We now describe our prediction problem, and formulate it as a zero-sum game between two players: a predictor and an adversary which is similar to the method mentioned in Balsubramani and Freund (2015). In this game, the predictor is the first player, who plays ${\hat{\mathbf{Y }}}$, a label matrix for training instances $\{\mathbf{x }_i\}_{i = 1}^{N}$. The adversary then plays $\mathbf{Y }$, setting the ground-truth label matrix $\mathbf{Y }\in \{-1, 1\}^{N \times L}$ under the constraints that $\mathbf{Y }$ could be reconstructed by a set of base learners. The predictor’s goal is to maximize (and the adversary is to minimize) the expected learning performance on the test data. The SafeML method formulates this as the following maximin optimization framework:

$$\begin{aligned} \max \limits _{{\hat{\mathbf{Y }}}} \min \limits _{\mathbf{Y }\in \varOmega }&\;\; perf ({\hat{\mathbf{Y }}}, \mathbf{Y }) \nonumber \\ \text{ s.t. }&\;\; \varOmega = \Big \{\mathbf{Y }\Big | \mathbf{Y }= \sum _{i=1}^{b}v_i\mathbf{P }_i \Big \} \end{aligned}$$

(5)

where perf represents the target performance measure (e.g., $F_{1}$ score, Top-k precision) and $\{\mathbf{P }_1, \ldots , \mathbf{P }_b\}$ are pseudo label matrices generated by base learners, $\mathbf{v }= [v_1, \ldots , v_b]$ captures the relative importance of the b base learners. Without loss of generality, we assume that $\mathbf{v }$ is in the simplex $\mathcal {M} = \{\mathbf{v }\Big | \sum _{i=1}^{b}v_i = 1, v_i \ge 0\}$. Equation (5) leads to robust and accurate multi-label predictions, as it maximizes the learning performance w.r.t. ground-truth label assignment, meanwhile considers the risk that ground-truth label matrix is uncertain and from a distribution. In the sequel we present the optimization of Eq. (5) w.r.t. multi-label evaluation metrics, i.e., $F_1$ score and Top-k precision.

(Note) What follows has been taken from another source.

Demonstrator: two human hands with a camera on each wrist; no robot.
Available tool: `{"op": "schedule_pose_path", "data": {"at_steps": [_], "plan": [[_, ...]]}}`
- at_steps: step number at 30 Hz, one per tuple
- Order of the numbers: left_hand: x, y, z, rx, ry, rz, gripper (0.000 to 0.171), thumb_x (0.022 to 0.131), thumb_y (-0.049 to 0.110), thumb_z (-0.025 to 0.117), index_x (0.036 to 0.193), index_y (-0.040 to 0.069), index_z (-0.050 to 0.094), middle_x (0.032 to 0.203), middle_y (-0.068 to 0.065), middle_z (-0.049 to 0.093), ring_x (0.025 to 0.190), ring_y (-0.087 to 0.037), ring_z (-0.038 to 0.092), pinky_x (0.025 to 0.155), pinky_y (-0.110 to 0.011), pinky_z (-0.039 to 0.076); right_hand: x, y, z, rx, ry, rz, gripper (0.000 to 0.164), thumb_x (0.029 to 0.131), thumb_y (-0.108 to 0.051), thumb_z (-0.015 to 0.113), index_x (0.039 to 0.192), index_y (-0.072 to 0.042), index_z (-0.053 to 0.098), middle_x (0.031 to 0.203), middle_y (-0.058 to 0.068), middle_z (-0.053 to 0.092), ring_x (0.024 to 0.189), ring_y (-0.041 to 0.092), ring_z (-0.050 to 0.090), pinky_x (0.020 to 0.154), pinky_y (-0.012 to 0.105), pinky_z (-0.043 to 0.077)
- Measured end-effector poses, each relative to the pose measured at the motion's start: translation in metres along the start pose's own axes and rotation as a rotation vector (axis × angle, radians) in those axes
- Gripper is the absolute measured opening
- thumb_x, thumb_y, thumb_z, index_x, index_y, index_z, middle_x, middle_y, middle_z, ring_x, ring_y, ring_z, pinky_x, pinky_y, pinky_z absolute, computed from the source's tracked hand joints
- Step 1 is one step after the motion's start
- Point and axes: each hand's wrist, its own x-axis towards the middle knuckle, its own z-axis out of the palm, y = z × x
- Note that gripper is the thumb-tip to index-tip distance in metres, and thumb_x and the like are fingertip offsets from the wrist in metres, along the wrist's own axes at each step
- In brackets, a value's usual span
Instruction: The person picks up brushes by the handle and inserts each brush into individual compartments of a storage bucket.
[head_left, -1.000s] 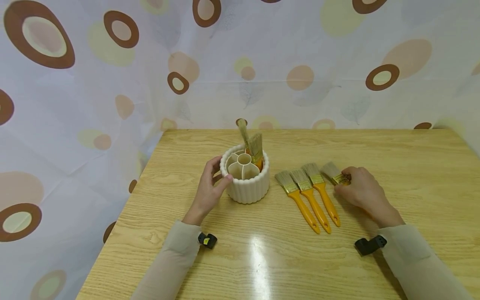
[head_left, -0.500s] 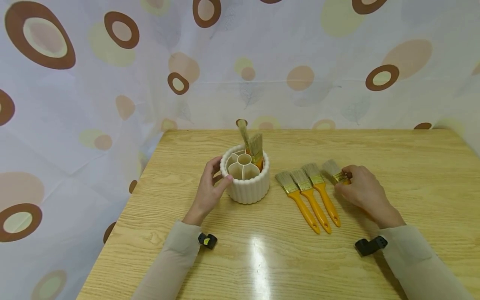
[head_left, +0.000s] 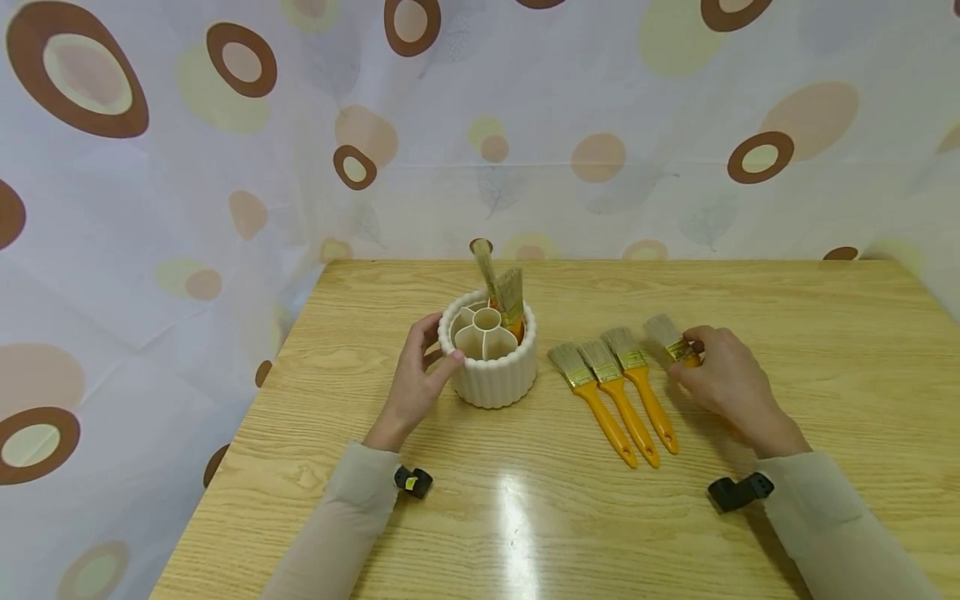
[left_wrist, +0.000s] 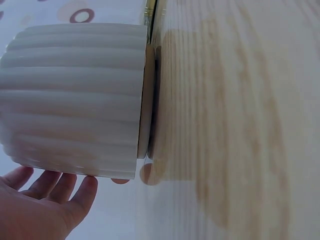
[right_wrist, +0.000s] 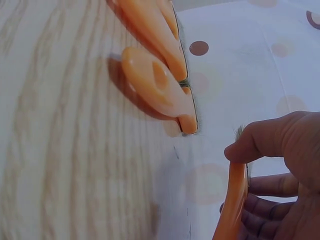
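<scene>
A white ribbed round brush holder (head_left: 493, 383) with petal-shaped compartments stands on the table. My left hand (head_left: 411, 379) holds it from the left, thumb at the front rim and fingers round the side; the left wrist view shows fingertips against the ribbed wall (left_wrist: 75, 100). Bristles up, one paintbrush (head_left: 511, 298) and a narrower-looking paintbrush (head_left: 484, 262) stand in its rear right part. On the right, my right hand (head_left: 727, 383) pinches another paintbrush near its metal band, bristles (head_left: 662, 332) pointing away. Its orange handle (right_wrist: 231, 200) runs under the palm, mostly hidden in the head view.
Three orange-handled paintbrushes lie side by side between the holder and my right hand, the nearest to the hand being this paintbrush (head_left: 654, 404). The wooden table (head_left: 450, 517) ends at a patterned cloth (head_left: 525, 200) behind and on the left.
The paintbrush in my right hand has risen slightly, its bristles shifting a little away from me. The left hand and the holder stay put.
</scene>
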Motion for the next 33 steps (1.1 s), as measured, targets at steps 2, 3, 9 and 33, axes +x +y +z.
{"op": "schedule_pose_path", "data": {"at_steps": [2, 3, 9, 33], "plan": [[0.001, -0.009, 0.0, -0.001, 0.005, 0.002, 0.058, 0.093, 0.006, 0.057, 0.143, -0.004, 0.029, 0.142, -0.024, 0.036, 0.131, -0.041, 0.035, 0.105, -0.054, 0.033, 0.0, -0.001, -0.001, 0.002, 0.001, -0.001, 0.057, 0.084, -0.019, 0.062, 0.129, 0.013, 0.046, 0.116, 0.031, 0.05, 0.096, 0.042, 0.052, 0.073, 0.053, 0.045], [0.002, -0.014, -0.001, -0.002, 0.007, 0.002, 0.058, 0.093, 0.007, 0.057, 0.143, -0.002, 0.029, 0.142, -0.022, 0.037, 0.131, -0.04, 0.035, 0.105, -0.053, 0.033, -0.001, -0.002, -0.001, 0.002, 0.002, -0.002, 0.058, 0.085, -0.019, 0.062, 0.129, 0.014, 0.046, 0.115, 0.031, 0.05, 0.096, 0.041, 0.052, 0.073, 0.053, 0.045], [0.003, -0.029, 0.0, 0.005, 0.027, 0.016, 0.058, 0.093, 0.016, 0.059, 0.143, 0.007, 0.032, 0.141, -0.012, 0.039, 0.13, -0.033, 0.038, 0.104, -0.05, 0.035, -0.003, -0.005, -0.002, 0.013, 0.016, 0.002, 0.058, 0.085, -0.021, 0.065, 0.129, 0.013, 0.047, 0.114, 0.028, 0.05, 0.093, 0.039, 0.052, 0.07, 0.049, 0.046], [0.002, -0.011, -0.001, -0.021, 0.008, 0.012, 0.056, 0.095, 0.007, 0.055, 0.143, -0.003, 0.029, 0.141, -0.023, 0.037, 0.13, -0.043, 0.035, 0.104, -0.054, 0.033, -0.006, -0.014, -0.007, 0.033, 0.074, 0.006, 0.058, 0.087, -0.023, 0.064, 0.132, 0.009, 0.045, 0.116, 0.026, 0.049, 0.093, 0.038, 0.052, 0.069, 0.047, 0.045]]}}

3.3 Optimize Eq. (5) with $F_1$ Score

When $F_1$ score is considered, given $\mathbf{Y }$ and ${\hat{\mathbf{Y }}}$, we have

$$\begin{aligned} \sum _{j = 1}^{L}TP_{j}= & {} \sum _{j = 1}^{L}\sum _{i = 1}^{N} \mathbb {I}(\mathbf{Y }_{i,j}=1 \wedge {\hat{\mathbf{Y }}}_{i,j}=1) \end{aligned}$$

(6)

$$\begin{aligned} \sum _{j = 1}^{L}FP_{j}= & {} \sum _{j = 1}^{L}\sum _{i = 1}^{N} \mathbb {I}(\mathbf{Y }_{i,j}\ne 1 \wedge {\hat{\mathbf{Y }}}_{i,j}=1) \end{aligned}$$

(7)

$$\begin{aligned} \sum _{j = 1}^{L}TN_{j}= & {} \sum _{j = 1}^{L}\sum _{i = 1}^{N} \mathbb {I}(\mathbf{Y }_{i,j}\ne 1 \wedge {\hat{\mathbf{Y }}}_{i,j}\ne 1) \end{aligned}$$

(8)

$$\begin{aligned} \sum _{j = 1}^{L}FN_{j}= & {} \sum _{j = 1}^{L}\sum _{i = 1}^{N} \mathbb {I}(\mathbf{Y }_{i,j}=1 \wedge {\hat{\mathbf{Y }}}_{i,j}\ne 1) \end{aligned}$$

(9)

Equation (6) shows that $\sum _{j = 1}^{L}TP_{j}$ equals to $\text {tr}\left( (\frac{{\hat{\mathbf{Y }}} + 1}{2})^{\top }(\frac{\mathbf{Y }+ 1}{2})\right) $. From Eqs. (6, 7, 9), we notice that $2TP + FN + FP$ is equal to the number of $+1$ in $\mathbf{Y }$ and ${\hat{\mathbf{Y }}}$. Thus Eq. (5) can be rewritten as following:

$$\begin{aligned} \max \limits _{{\hat{\mathbf{Y }}}} \min \limits _{\mathbf{Y }\in \varOmega } \;\; \;\;\; \frac{\text {tr}\left( \left( \frac{{\hat{\mathbf{Y }}} + 1}{2}\right) ^{\top }\left( \frac{\mathbf{Y }+ 1}{2}\right) \right) }{\sum _{i,j}\mathbb {I}(\mathbf{Y }_{i,j}=1) + \sum _{i,j}\mathbb {I}({\hat{\mathbf{Y }}}_{i,j}=1)} \end{aligned}$$

(10)

where $\mathbb {I}(\cdot )$ is the indicator function that returns 1 when the argument holds and 0 otherwise. $\sum _{i,j}\mathbb {I}(\mathbf{Y }_{i,j}=1)$ is the number of $+1$ in $\mathbf{Y }$ and $\sum _{i,j}\mathbb {I}({\hat{\mathbf{Y }}}_{i,j}=1)$ is the number of $+1$ in ${\hat{\mathbf{Y }}} $.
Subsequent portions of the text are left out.